La trilogia sfugge ai canoni prestabiliti della messa in scena e si presta a «succedere» ovunque: dal teatro allo spazio informale, al museo di arte contemporanea. Siamo «in between» la performance, l’installazione, il teatro, l’happening, il dj set. Pur lasciando aperta ogni possibilità d’interpretazione, c’è un fil rouge che unisce i tre movimenti. «Oblò, il primo, è nato nel periodo delle tragedie quotidiane nel Mediterraneo.
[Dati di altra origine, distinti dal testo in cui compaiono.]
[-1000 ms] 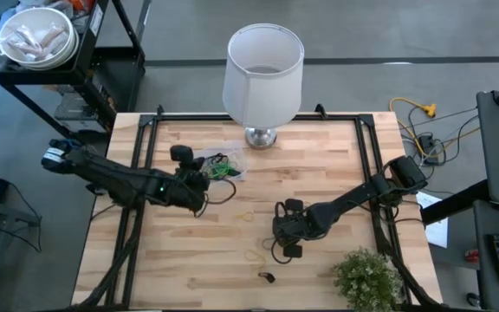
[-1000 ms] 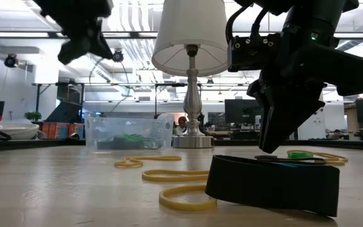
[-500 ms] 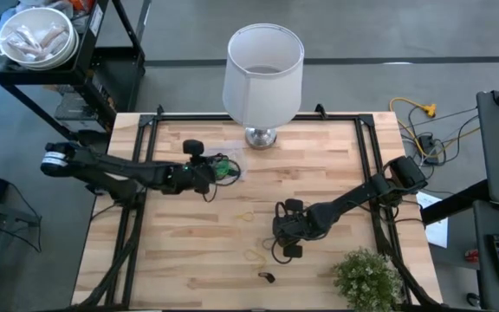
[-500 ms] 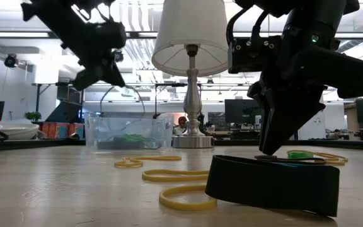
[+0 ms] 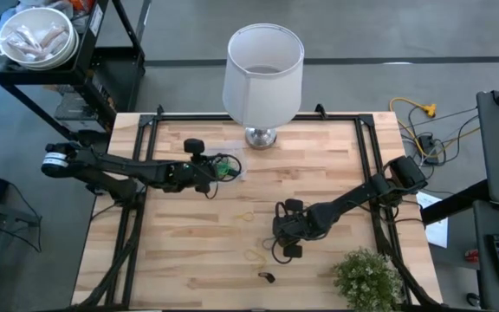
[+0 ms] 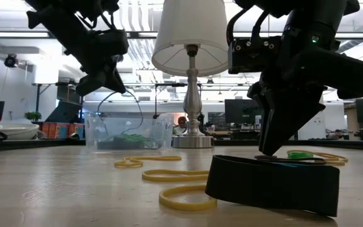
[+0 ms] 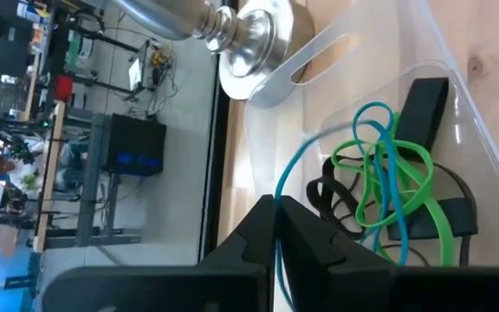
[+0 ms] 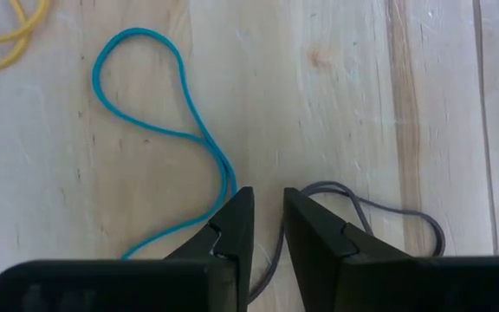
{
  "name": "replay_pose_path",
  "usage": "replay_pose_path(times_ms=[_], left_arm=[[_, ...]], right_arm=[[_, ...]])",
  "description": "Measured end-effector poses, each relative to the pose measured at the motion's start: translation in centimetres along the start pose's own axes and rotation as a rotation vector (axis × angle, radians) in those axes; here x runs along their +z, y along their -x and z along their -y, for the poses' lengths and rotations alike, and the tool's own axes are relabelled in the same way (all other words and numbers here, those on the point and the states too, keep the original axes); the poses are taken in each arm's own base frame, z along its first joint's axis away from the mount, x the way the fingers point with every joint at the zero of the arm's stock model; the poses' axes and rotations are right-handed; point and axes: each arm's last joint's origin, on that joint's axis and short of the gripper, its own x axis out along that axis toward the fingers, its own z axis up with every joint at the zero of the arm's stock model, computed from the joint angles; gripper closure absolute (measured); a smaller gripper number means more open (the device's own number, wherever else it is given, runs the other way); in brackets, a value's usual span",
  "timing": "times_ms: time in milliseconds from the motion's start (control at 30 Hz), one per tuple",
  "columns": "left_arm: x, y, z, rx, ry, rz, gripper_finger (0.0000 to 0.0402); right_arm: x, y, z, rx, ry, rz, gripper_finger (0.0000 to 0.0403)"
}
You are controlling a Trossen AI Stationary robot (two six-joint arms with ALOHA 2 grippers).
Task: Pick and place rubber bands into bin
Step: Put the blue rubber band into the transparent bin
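- My left gripper's [image 7: 275, 227] fingers are pinched together on a blue rubber band [image 7: 294, 173], hanging it over the bin [image 5: 223, 166] just in front of the lamp base [image 5: 260, 136].
- My right gripper's [image 8: 268, 218] fingers stand slightly apart, tips down on the table [image 5: 319, 173] well in front of the lamp base, between a blue band [image 8: 158, 121] and a grey band [image 8: 379, 212].
- Green and black bands [image 7: 397, 195] lie in the bin.

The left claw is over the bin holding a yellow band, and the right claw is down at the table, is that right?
Not quite: the band in the left claw over the bin is blue, as the left wrist view shows. The right claw is down at the table.
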Motion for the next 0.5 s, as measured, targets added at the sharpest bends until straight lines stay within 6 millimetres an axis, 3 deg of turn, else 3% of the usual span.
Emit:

Le voci registrate mi sono servite a unire i pezzi di un racconto». Il perfomer tratteggia una linea rossa a dividere palco e platea mentre il rumore della lavatrice si mischia a voci registrate: giovani risate, una corsa, grida da un naufragio. Alla fine estrae dal cestello i vestiti di un bambino che colano pittura rossa su un rumore di risacca.

«DOVEVO arrivare a quell’immagine del piccolo corpo spiaggiato: mi interessava capire il distacco che sentiamo quando vediamo determinate scene attraverso i media, quando un video diventa così virale da perdere il suo impatto drammatico. La linea rossa diventa un gesto/ simbolo del filtro che mettiamo davanti alla realtà quando è troppo forte».

In Mind the gap il distributore inizia a espellere anarchicamente oggetti che raccontano storie: una scarpetta, un passaporto, un dizionario, frutta secca e proiettili inondati da una cascata di sabbia, mentre una voce registrata testimonia le tappe di un lungo viaggio dall’Africa all’Europa di un migrante. Stesso setting, macchina diversa per Automatic teller machine: un bancomat viene meno ai comandi e inizia a vomitare una quantità indefinita di dati personali degli utenti, mentre sullo schermo si succedono frammenti di immagini di eventi del nostro contemporaneo che si disintegra come dei bugs, tra flutti di inchiostro nero. Ecco come oggetti di uso quotidiano diventano una lente deformante, uno specchio, attivando persino un transfert: a un tratto s’inceppano, si ribellano, esplodono, come se si rifiutassero di eseguire i comandi. Quasi come se quelle macchine ammutinate fossimo noi.